2. Ascertaining the differences between the prior art and the claims at issue.
3. Resolving the level of ordinary skill in the pertinent art.
4. Considering objective evidence present in the application indicating obviousness or nonobviousness.
This application currently names joint inventors. In considering patentability of the claims the examiner presumes that the subject matter of the various claims was commonly owned as of the effective filing date of the claimed invention(s) absent any evidence to the contrary. Applicant is advised of the obligation under 37 CFR 1.56 to point out the inventor and effective filing dates of each claim that was not commonly owned as of the effective filing date of the later invention in order for the examiner to consider the applicability of 35 U.S.C. 102(b)(2)(C) for any potential 35 U.S.C. 102(a)(2) prior art against the later invention.
Claims 25 and 27 are rejected under 35 U.S.C. 103 as being unpatentable over Baumgartner in view of Meissner (European Patent Application Publication No. EP 3875381 A1, cited in IDS submitted December 2, 2024, machine language translation provided and cited below).

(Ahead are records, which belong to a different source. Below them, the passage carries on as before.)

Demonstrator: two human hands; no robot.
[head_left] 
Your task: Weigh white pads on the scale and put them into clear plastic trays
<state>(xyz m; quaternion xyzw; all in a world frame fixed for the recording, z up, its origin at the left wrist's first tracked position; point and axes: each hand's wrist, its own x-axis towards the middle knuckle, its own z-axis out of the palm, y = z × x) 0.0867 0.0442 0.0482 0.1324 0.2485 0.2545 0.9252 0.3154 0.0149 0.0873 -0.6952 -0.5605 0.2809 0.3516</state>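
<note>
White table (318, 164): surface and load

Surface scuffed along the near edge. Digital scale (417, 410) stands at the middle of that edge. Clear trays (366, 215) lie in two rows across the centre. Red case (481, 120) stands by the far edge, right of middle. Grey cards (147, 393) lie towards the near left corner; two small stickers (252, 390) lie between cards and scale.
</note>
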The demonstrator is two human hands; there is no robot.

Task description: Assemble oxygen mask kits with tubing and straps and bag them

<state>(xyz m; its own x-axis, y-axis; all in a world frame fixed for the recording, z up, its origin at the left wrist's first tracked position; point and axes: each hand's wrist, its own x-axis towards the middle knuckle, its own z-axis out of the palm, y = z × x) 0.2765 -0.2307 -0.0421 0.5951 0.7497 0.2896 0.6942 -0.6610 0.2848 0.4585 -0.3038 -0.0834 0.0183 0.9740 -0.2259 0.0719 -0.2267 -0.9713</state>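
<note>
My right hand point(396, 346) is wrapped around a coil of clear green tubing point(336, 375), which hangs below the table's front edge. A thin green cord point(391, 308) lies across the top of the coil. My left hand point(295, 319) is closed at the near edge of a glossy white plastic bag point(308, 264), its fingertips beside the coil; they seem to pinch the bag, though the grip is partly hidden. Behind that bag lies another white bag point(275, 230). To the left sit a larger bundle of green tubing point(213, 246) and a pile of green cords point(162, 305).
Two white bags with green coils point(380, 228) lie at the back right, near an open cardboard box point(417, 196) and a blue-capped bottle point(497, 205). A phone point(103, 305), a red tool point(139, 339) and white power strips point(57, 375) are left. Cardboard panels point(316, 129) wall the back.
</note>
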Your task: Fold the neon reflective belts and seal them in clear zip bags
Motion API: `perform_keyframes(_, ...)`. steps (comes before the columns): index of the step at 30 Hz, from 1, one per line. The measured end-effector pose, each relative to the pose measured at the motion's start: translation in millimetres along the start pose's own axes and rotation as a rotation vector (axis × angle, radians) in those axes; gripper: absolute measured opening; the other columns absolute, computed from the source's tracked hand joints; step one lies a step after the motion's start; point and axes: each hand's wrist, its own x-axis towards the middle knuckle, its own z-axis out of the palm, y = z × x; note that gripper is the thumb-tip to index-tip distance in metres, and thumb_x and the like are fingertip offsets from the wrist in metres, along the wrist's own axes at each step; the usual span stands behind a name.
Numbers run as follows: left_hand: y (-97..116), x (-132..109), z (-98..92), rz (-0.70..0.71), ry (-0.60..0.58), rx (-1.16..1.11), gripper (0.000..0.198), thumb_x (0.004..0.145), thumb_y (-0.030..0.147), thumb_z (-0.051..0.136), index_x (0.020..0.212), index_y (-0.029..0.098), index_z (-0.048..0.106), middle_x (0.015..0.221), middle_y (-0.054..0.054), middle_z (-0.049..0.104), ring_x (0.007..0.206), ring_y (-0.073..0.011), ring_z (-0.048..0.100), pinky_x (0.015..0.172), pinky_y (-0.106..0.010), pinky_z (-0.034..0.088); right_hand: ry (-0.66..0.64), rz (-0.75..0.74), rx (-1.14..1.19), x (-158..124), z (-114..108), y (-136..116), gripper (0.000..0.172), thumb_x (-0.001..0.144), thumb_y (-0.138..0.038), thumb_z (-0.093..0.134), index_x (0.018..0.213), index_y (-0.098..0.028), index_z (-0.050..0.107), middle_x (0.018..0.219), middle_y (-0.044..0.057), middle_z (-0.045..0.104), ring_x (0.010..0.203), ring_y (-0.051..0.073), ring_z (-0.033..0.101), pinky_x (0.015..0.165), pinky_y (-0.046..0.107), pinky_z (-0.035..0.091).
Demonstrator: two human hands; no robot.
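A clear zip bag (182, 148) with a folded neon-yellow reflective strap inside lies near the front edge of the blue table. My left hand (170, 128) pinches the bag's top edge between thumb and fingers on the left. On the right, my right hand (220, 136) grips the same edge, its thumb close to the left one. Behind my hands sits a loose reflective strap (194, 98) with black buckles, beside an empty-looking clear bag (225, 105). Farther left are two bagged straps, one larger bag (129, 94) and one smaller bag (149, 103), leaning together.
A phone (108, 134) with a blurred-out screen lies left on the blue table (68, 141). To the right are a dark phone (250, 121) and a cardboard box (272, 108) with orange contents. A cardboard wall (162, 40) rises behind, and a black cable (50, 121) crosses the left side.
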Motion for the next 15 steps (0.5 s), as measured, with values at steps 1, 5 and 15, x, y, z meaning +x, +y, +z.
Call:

Regarding claim 25, while Baumgartner discloses the cutting drum having a lateral surface which is provided with a plurality of holes connected to means for forced air extraction so that the labels are kept in adhesion against said lateral surface ([0059] of Baumgartner, cutting cylinder has vacuum openings that hold the label), said removal means comprising means for interrupting the effect of said extraction means at a portion of said lateral surface of said cutting and transfer drum which faces said removal region ([0059] of Baumgartner, negative pressure holding label to cutting cylinder switched off during movement of label past extraction system), Baumgartner does not specifically disclose that said cutting device and said transfer means are formed at a cutting and transfer drum. Moreover, in Baumgartner the transfer cylinder is separate from the cutting cylinder (FIG. 1 of Baumgartner). Meissner, however, discloses a labeling device for containers wherein the cutting device and the transfer means are formed at a cutting and transfer drum (FIG. 1 of Meissner, vacuum cylinder #111). It would have been obvious to a person having ordinary skill in the art as of the effective filing date of the claimed invention to substitute the vacuum cylinder of Meissner for the cutting and transfer cylinders of Baumgartner since Meissner establishes that such arrangements were known for use with container labeling machines. Moreover, as set forth in the MPEP, the rationale to support a conclusion that the claim would have been obvious is that the substitution of one known element for another yields predictable results to one of ordinary skill in the art (MPEP § 2143 I B). As evidenced by Baumgartner, the prior art contained a device (method, product, etc.) which differed from the claimed device by the substitution of some components (step, element, etc.) with other components. In addition, as also evidenced by Baumgartner and Meissner, the substituted components and their functions were known in the art. One of ordinary skill in the art could also have substituted one known element for another, and the results of the substitution would have been predictable.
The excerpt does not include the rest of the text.